For the material below, return exactly the lines starting at the one holding "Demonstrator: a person" and ending at the one holding "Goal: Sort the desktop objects", counting both as part of the range.

EXERCISE DATA Block Start

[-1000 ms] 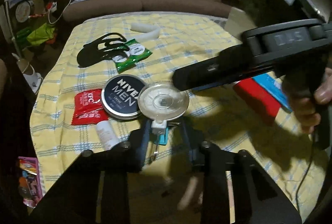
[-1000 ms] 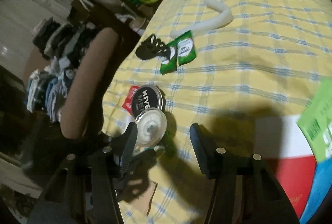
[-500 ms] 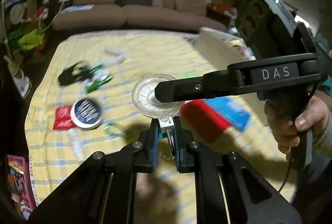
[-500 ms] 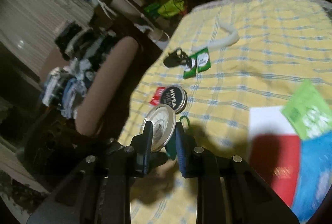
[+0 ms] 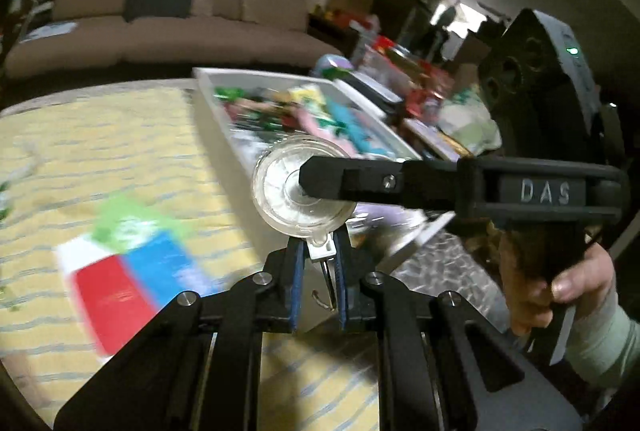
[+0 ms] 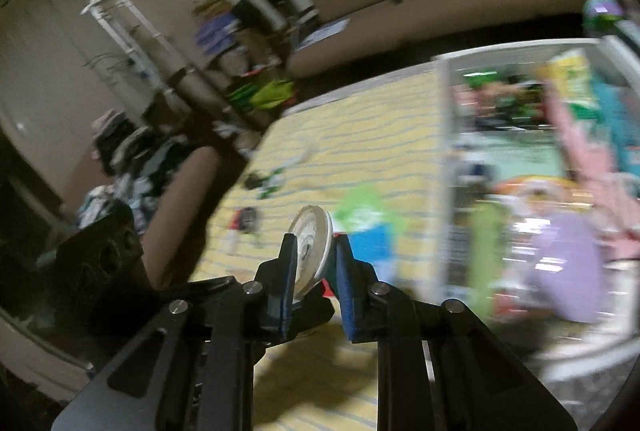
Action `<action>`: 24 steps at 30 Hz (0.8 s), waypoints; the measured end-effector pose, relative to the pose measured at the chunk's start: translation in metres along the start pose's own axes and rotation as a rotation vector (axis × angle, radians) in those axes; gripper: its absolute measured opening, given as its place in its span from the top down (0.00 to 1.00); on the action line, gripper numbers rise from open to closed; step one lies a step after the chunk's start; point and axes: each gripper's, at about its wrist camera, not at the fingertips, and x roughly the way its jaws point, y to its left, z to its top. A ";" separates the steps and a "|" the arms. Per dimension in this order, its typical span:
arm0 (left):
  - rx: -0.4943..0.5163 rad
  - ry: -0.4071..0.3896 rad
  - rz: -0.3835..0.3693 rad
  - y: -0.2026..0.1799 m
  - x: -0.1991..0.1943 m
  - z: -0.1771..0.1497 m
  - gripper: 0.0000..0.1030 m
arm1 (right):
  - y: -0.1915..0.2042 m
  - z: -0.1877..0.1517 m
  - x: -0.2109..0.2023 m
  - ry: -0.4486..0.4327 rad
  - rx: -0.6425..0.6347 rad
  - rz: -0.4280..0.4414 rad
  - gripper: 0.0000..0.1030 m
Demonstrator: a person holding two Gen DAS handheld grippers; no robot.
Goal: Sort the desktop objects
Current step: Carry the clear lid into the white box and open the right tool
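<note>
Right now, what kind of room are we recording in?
Most likely a home living room. A brown sofa runs along the back wall, the work surface is a table under a yellow checked cloth, and a white tray of mixed household bits sits on it, with clutter around the room's edges.

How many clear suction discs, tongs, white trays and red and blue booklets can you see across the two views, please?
Clear suction disc: 1
Tongs: 2, the left tongs and the right tongs, whose jaws have just been closing on the disc
White tray: 1
Red and blue booklet: 1
Total: 5
</note>
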 end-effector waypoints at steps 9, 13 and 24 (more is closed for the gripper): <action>0.033 0.127 0.010 -0.059 0.083 -0.002 0.79 | -0.095 -0.008 -0.031 0.004 0.080 -0.134 0.83; 0.042 0.150 0.041 -0.064 0.084 -0.010 0.55 | -0.105 -0.010 -0.023 0.046 0.028 -0.194 0.82; -0.010 0.025 0.102 -0.032 0.018 -0.019 0.35 | -0.101 -0.017 -0.021 0.015 0.006 -0.182 0.48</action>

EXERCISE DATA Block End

TASK SOLUTION
Demonstrator: a person holding two Gen DAS handheld grippers; no robot.
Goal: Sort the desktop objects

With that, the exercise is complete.